If you want it richer, add a little more butter at the end rather than switching to cream. You keep the silky texture without losing the savoury balance.
What does Ramsay serve parsnip purée with?
In Healthy Lean & Fit he recommends parsnip mash alongside braised chicken legs with honey and five-spice. The sweetness of the parsnip works with the spiced glaze.
Lamb shanks with parsnip purée is one of the most popular pairings, and it makes sense. Lamb shanks are rich, fatty, and deeply savoury. The sweet parsnip purée cuts through that richness the same way apple sauce works with pork.
If you’re making a roast, beef wellington with parsnip purée instead of mash is a restaurant-level pairing.
What is the difference between purée and mash?
Texture. Mash is crushed with a fork or masher, so it’s chunky with visible pieces. Purée goes through a blender or food processor until completely smooth with no lumps at all.
The cooking method changes too. Mash usually means boiling in water, draining, then crushing with butter. Purée uses less liquid during cooking so the flavour is more concentrated. There’s no draining step because all the liquid is already absorbed or blended in.
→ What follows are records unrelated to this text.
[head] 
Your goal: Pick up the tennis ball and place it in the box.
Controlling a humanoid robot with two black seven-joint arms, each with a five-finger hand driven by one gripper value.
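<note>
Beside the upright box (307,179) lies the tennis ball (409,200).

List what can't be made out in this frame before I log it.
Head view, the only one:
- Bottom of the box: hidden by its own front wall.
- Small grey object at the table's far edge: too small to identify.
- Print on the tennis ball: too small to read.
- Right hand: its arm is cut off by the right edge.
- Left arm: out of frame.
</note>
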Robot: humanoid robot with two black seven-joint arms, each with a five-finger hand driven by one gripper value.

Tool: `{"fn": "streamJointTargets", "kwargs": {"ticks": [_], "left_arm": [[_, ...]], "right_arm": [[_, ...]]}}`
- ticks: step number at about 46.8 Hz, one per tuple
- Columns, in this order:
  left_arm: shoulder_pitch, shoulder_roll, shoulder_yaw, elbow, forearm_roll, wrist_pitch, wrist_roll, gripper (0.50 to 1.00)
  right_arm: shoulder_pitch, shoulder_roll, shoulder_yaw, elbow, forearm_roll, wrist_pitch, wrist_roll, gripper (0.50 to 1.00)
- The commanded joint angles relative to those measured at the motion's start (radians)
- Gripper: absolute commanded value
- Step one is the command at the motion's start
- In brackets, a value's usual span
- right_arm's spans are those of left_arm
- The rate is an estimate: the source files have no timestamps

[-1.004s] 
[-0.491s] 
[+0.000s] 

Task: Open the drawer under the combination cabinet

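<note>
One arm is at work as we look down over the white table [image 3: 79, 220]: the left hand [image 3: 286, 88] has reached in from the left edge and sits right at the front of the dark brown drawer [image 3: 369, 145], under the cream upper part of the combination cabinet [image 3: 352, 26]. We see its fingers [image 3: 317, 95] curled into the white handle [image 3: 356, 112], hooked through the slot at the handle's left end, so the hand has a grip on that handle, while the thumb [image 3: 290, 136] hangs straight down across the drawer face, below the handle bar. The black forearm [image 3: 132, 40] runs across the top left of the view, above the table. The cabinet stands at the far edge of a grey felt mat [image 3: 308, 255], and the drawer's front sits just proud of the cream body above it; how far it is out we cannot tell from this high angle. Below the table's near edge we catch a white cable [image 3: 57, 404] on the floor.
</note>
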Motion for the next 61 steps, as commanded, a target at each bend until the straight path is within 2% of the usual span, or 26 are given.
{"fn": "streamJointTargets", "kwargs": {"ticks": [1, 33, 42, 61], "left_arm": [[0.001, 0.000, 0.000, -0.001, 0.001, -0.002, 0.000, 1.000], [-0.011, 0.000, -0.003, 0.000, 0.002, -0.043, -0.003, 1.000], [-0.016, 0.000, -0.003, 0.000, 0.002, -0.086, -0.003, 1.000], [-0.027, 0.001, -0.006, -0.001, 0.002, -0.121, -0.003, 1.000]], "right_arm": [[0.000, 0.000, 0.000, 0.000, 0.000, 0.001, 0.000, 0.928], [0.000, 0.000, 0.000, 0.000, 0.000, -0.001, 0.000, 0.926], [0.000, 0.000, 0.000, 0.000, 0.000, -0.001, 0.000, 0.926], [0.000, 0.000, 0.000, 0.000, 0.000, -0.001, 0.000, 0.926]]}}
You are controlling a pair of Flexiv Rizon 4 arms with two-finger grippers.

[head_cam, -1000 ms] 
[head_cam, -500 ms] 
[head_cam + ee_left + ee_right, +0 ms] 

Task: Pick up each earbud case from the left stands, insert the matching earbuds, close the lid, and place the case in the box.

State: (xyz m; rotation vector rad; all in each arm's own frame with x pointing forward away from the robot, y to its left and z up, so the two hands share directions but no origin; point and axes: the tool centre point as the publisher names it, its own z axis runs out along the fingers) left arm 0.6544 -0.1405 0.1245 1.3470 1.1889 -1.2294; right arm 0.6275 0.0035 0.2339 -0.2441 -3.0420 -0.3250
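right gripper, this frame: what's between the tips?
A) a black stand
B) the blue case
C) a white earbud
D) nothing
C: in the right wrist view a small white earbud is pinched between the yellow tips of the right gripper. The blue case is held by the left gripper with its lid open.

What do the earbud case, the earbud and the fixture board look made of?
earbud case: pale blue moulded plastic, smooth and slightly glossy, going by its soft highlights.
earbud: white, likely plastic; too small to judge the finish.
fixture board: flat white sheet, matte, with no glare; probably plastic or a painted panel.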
Ramsay’s technique sits firmly in the purée camp. He wants it blitzed smooth every time, whether it’s parsnips, celeriac, or carrots.
Can you make parsnip purée ahead of time?
You can, but it’s better fresh. Parsnip purée thickens and goes stodgy as it cools because the starch sets.
If you need to make it ahead, store it in the fridge for up to a day and reheat gently in a saucepan with a splash of warm milk, whisking until it loosens again. Don’t microwave it because the edges dry out while the centre stays cold.
For a roast dinner where everything needs to land at once, the purée is actually one of the easier things to reheat last minute while the meat rests. Two minutes on a low heat with a bit of milk and it comes back.